Com dez anos de carreira, shows nos EUA e no Japão, além de mais de dois milhões de ouvintes no Spotify, o grupo marcou presença no EP mais recente de Anitta com a música “Biquíni vermelhinho” e vem colecionando hits como “Se essa bunda” (65 milhões de plays no Spotify), “Dás Arábia” (33 milhões de plays) e “O pai tá on” (25 milhões).

Se hoje Nog e Predella jogam no mesmo time, no início da adolescência os dois foram rivais. Nog jogava basquete pelo Pinheiros, e Predella, pelo Palmeiras, times de São Paulo adversários.

Os dois acabaram deixando o esporte, mas se reencontraram na Batalha do Beco, evento com disputa entre rappers e MCs que acontecia no Beco do Batman, na Vila Madalena, Zona Oeste de São Paulo.

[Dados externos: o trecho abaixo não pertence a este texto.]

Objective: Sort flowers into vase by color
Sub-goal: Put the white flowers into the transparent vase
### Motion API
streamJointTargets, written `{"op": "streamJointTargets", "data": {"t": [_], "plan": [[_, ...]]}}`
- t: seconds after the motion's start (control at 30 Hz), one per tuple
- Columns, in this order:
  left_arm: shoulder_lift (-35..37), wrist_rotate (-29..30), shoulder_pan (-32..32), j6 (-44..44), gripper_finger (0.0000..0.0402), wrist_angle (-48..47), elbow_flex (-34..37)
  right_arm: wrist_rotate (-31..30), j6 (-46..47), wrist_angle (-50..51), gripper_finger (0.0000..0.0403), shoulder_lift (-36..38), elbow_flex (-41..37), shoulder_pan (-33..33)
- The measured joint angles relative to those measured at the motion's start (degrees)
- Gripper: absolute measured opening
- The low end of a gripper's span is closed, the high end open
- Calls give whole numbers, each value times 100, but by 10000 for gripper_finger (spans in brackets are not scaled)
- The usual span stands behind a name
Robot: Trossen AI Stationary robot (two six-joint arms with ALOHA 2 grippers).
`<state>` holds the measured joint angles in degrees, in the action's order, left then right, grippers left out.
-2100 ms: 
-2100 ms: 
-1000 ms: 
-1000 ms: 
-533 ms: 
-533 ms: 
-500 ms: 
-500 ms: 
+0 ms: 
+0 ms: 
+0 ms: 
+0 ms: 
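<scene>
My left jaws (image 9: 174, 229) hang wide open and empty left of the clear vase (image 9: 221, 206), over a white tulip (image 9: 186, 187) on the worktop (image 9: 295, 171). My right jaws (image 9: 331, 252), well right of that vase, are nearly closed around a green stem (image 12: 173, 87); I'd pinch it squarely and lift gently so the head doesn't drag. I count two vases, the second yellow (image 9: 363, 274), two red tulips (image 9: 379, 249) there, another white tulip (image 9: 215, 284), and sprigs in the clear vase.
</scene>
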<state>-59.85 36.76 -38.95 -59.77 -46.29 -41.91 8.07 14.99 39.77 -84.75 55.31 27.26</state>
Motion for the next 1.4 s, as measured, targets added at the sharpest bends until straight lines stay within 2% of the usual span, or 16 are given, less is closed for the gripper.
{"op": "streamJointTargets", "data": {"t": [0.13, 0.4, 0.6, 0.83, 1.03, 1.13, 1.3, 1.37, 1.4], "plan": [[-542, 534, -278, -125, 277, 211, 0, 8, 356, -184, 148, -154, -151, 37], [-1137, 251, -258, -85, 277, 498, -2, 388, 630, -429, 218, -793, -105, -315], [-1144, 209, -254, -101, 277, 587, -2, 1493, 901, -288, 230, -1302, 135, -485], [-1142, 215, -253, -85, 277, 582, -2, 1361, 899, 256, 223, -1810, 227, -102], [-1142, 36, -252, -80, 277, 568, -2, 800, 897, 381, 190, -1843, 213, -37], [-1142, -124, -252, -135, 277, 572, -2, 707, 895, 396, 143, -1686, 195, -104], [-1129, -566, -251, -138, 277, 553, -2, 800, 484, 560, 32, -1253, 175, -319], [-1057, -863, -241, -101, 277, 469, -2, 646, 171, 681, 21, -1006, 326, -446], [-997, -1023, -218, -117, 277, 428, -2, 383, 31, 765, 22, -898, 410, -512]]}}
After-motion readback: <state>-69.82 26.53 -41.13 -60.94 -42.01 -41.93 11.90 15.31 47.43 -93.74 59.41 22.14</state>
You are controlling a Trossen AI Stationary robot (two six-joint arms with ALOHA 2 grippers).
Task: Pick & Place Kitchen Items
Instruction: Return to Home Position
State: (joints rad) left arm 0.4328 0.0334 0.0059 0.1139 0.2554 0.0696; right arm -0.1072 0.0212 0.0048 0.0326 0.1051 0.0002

— Fui sem compromisso. E quando cheguei lá o Predella já tinha o nome respeitado. Quem reapresentou a gente foi o Adonai, que era o apresentador da batalha. Aí o Predella convidou o Adonai (que deixou o grupo em 2014) para formar o Costa Gold e, depois, ele me chamou para participar. Eu era muito ruim ainda (risos). Estava no começo, mas ele falou que viu uma parada em mim — conta Nog.

De Metallica a Zeca

Desde o início, o grupo já pregava pela união dos gêneros funk e rap, eles sempre foram amigos e admiraram o trabalho dos funkeiros e, segundo Nog, a recíproca é verdadeira. Como referências, Predella cita nomes como Jay-Z, Metallica e Zeca Pagodinho, Entre suas influências, ele escolhe o grupo Quinto Andar, do final dos anos 1990 e início dos anos 2000.

Para o futuro, Nog conta que os projetos são muitos. Mas um que ele gostaria de tocar pra frente é uma parceria com o grupo Cone Crew.

— A gente já realizou muitos dos nossos sonhos, mas somos insaciáveis, né? Queremos ir pra Europa, fazer um som com uma referência gringa... Acho que temos tempo de caminhada suficiente para poder estar no Rock in Rio ou no Lollapalooza, coisa que a gente ainda não concretizou — enumera Nog.